Hot, bitter, perfect—I swallowed every pulse, refusing to waste a drop. My mouth stayed sealed around him until he sagged, spent and boneless, legs falling open even wider.
Dragging myself up his body, I gripped his face in both hands, kissed him deep, letting him taste himself on my tongue. I pushed my tongue into his mouth, snowballing the cum back to him, then pulled away just enough to let him swallow before going back for more, passing it between us, over and over, until we were both gasping, spit-slick, filthy, and wrecked.
He moaned into my mouth, hunger and gratitude and surrender all tangled together. Our lips never parted for long, tongues tangled, the taste of us both thick and unmistakable between us.
Arms wrapped around his body, I held him close, letting the aftershocks roll through us. My chest heaved, sweat cooling on my skin, heart pounding so hard I thought it might bruise my ribs.

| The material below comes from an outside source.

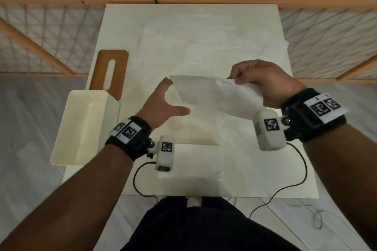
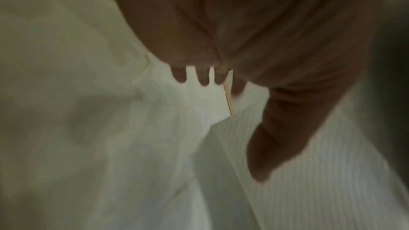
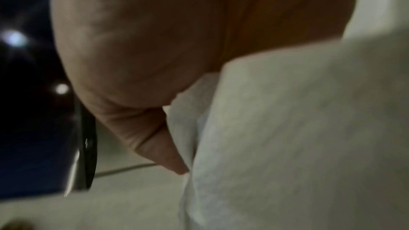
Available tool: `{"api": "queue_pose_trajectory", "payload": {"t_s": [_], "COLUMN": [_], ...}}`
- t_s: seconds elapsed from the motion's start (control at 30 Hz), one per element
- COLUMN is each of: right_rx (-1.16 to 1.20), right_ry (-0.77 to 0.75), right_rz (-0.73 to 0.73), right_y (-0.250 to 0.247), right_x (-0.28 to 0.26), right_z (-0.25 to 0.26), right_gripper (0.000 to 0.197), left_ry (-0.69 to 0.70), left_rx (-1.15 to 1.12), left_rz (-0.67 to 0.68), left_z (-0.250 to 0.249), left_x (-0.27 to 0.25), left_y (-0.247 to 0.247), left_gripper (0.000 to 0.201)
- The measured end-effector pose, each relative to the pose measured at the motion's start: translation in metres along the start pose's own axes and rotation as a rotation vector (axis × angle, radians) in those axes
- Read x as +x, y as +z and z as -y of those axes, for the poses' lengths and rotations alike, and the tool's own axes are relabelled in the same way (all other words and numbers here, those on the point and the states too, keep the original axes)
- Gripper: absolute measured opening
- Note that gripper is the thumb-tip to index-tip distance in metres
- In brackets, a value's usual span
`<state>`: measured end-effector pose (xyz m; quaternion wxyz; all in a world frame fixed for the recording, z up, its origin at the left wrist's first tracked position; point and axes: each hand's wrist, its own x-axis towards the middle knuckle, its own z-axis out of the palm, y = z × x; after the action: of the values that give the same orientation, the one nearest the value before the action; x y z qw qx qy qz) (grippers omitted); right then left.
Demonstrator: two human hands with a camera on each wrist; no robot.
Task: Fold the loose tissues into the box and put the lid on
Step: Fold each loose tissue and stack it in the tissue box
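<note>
No words, brand names or numbers can be read in any of the 3 views. The only signs are black-and-white square fiducial markers: 2 on the white label of the left wristband, 1 on the white camera housing below the left wrist, 2 on the label of the right wristband, and 1 on the camera housing by the right wrist. Two tiny marks sit above the right wristband's markers, too small to make out.
</note>
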<state>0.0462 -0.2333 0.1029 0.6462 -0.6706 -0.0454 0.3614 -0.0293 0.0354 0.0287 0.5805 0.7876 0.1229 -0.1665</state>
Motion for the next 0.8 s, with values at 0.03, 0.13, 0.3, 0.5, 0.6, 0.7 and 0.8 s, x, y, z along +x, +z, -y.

The mirror showed us both—wrecked, wild, ruined and claimed.
Fingers tangled in his hair, I kissed him again, gentle now, reverent. “Perfect,” I whispered. “You’re perfect for me.”
He smiled, eyes glazed and shining, mouth swollen, and just nodded, letting himself fall against me, safe and marked and wholly, utterly mine.
“Can I ask you something? About pack stuff?”
“Always.”
“What happens if an Alpha wolf bites a human? Like, really bites them, not just a love bite.” His cheeks flushed slightly, but his eyes stayed serious. “Would they turn?”
I stopped tracing patterns on his bare chest, studying his face for clues about where this question was coming from. We were tangled together in my bed, sheets twisted around our legs, the scent of sex and satisfaction heavy in the air between us.
“There are legends about it happening. Old stories about humans being brought into packs through blood and bond instead of birth.”
“But you don't know for sure?”
“No one knows for sure. It's been centuries since anyone tried, if it ever really happened at all.” I propped myself up on one elbow, concern starting to build in my chest. “Why are you asking? Is this about wanting to turn?”
The question hung in the air between us like smoke, heavy with implications that could reshape everything we meant to each other.
“I don't know,” Nate said finally, honesty making his voice rough. “Sometimes I watch you and the pack, see how connected you all are, how you never have to doubt your place in the world. And I wonder what it would be like to belong to something that completely.”
“You already belong,” I said fiercely, fingers finding his jaw, thumb brushing across the stubble there. “You don't need fangs or claws to be part of this family.”
“But I'm fragile compared to you. Human-breakable. And if something happened, if I was dying...” He trailed off, shaking his head. “Forget it. It's a stupid thought.”
“It's not stupid.” I caught his hand, bringing it to my mouth to press a kiss against his knuckles. “But transformation isn'tsomething you do because you're afraid of being vulnerable. That's how you end up losing yourself to the wolf instead of finding balance with it.”
Nate nodded, but I could see the question still burning behind his eyes. The what-if that would probably follow him until he found an answer, one way or another.
I kissed him then, sudden and desperate and full of gratitude for someone who could see strength in the places I'd only ever found shame.
He melted into me, all soft sighs and eager hands, the conversation dissolving into something more immediate. More necessary. My wolf purred under my skin as I moved over him, claiming and being claimed in return, the taste of him better than anything I'd ever known.
27
HOME REPAIRS
EVAN
Power tools and muffled laughter spilled out of the Harrington house as I pulled up in Gideon's truck, mason jars rattling in the bed from Anna's latest batch of homemade preserves. The old Victorian looked way better already—fresh paint on the shutters, new boards where the porch steps used to be rotting, and what looked like half the pack's vehicles scattered across the front yard like we were throwing some kind of supernatural block party.
Which, knowing Anna, we probably were.
I grabbed the toolbox from the passenger seat, deliberately avoiding eye contact with Gideon as he climbed out of the driver's side. Ever since his little revelation about being more than just a gruff mechanic, I felt like punching something every time I caught sight of his weathered hands. Hands that could apparently weave magic as easily as they could rebuild an engine.
Fucking fantastic.
“You're doing that brooding thing again,” Cal called from where he was balanced on a ladder, scraping paint from the house's trim. “Your face is gonna get stuck that way.”
“My face is fine,” I muttered, but I could feel the scowl carved between my eyebrows like it had taken up permanent residence.